# DoEvents



## Blatt (22. Juni 2006)

Hi,
Könnte mir vielleicht einer den Befehl "DoEvents" erklären? ...
Ich hatte mir schon Erklärungen angeguckt, aber die nicht verstanden -.-'


----------



## Shakie (23. Juni 2006)

DoEvents gibt Windows Zeit, andere Prozesse abzuarbeiten.
Nehmen wir an du schreibst ein Programm, dass nach einer Datei auf der Festplatte sucht. Das kann recht lange dauern wenn die Festplatte groß ist.
Solltest du nun versuchen dein Programm-Fenster auf dem Desktop zu verschieben, so wirst du merken, dass das Fenster plötzlich weiß wird und "Keine Rückmeldung" im Taskmanager angezeigt wird.
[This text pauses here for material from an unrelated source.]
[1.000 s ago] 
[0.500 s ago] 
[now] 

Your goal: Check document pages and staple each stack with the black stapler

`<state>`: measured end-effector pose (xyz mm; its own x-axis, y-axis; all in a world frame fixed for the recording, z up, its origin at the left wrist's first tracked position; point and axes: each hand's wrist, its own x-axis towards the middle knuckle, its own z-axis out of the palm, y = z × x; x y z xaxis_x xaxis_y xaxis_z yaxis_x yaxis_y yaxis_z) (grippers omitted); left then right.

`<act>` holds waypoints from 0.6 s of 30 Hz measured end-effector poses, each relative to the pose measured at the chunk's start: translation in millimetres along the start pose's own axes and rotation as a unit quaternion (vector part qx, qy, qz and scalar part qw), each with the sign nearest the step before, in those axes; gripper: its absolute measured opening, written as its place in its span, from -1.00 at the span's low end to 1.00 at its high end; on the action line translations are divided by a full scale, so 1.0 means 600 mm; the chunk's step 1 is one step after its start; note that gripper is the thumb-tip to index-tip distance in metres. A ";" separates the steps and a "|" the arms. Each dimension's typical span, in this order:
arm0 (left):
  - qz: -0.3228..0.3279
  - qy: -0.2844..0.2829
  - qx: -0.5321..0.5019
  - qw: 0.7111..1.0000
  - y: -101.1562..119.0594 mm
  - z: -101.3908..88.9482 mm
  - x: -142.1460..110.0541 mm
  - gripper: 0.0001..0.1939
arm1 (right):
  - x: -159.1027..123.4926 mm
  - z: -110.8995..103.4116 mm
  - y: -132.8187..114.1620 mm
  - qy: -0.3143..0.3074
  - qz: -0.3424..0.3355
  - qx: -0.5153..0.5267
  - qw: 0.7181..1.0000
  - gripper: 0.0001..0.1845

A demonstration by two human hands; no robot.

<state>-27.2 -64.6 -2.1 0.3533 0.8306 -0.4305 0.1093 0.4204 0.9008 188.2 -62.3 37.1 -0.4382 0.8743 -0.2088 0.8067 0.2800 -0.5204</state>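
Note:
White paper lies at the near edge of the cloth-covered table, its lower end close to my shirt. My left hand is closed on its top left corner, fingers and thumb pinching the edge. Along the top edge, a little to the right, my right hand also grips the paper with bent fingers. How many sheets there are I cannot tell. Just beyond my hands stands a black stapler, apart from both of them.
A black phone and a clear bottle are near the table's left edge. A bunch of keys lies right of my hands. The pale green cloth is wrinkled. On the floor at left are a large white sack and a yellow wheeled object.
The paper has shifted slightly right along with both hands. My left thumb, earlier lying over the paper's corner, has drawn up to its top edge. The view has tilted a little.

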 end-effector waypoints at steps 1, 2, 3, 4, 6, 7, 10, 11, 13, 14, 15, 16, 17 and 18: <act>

Das liegt daran, dass dein Programm hyper-aktiv ist und dem Code deiner Suchprozedur höchste Priorität gibt.
Nachrichten, die das Windows deinem Programm sendet (nämlich dass der User das Fenster verschieben möchte) werden nicht verarbeitet.
Solltest du nun in deiner Suchprozedur von Zeit zu Zeit ein "DoEvents" eingebaut haben, dann bekommt Windows Zeit um andere Prozesse zu erledigen.
Somit würde auch keine "Keine Rückmeldung"-Nachricht im Taskmanager erscheinen.

Das heißt:
Vorteil von DoEvents: der User denkt nicht fälschlicherweise, dein Programm sei abgestürzt. Zudem kann der User auch noch mit anderen Programmen in gewohnter Weise arbeiten.
Nachteil: Deine Suchprozedur dauert länger, da ihr nicht die volle CPU-Auslastung zugeteilt wird.


----------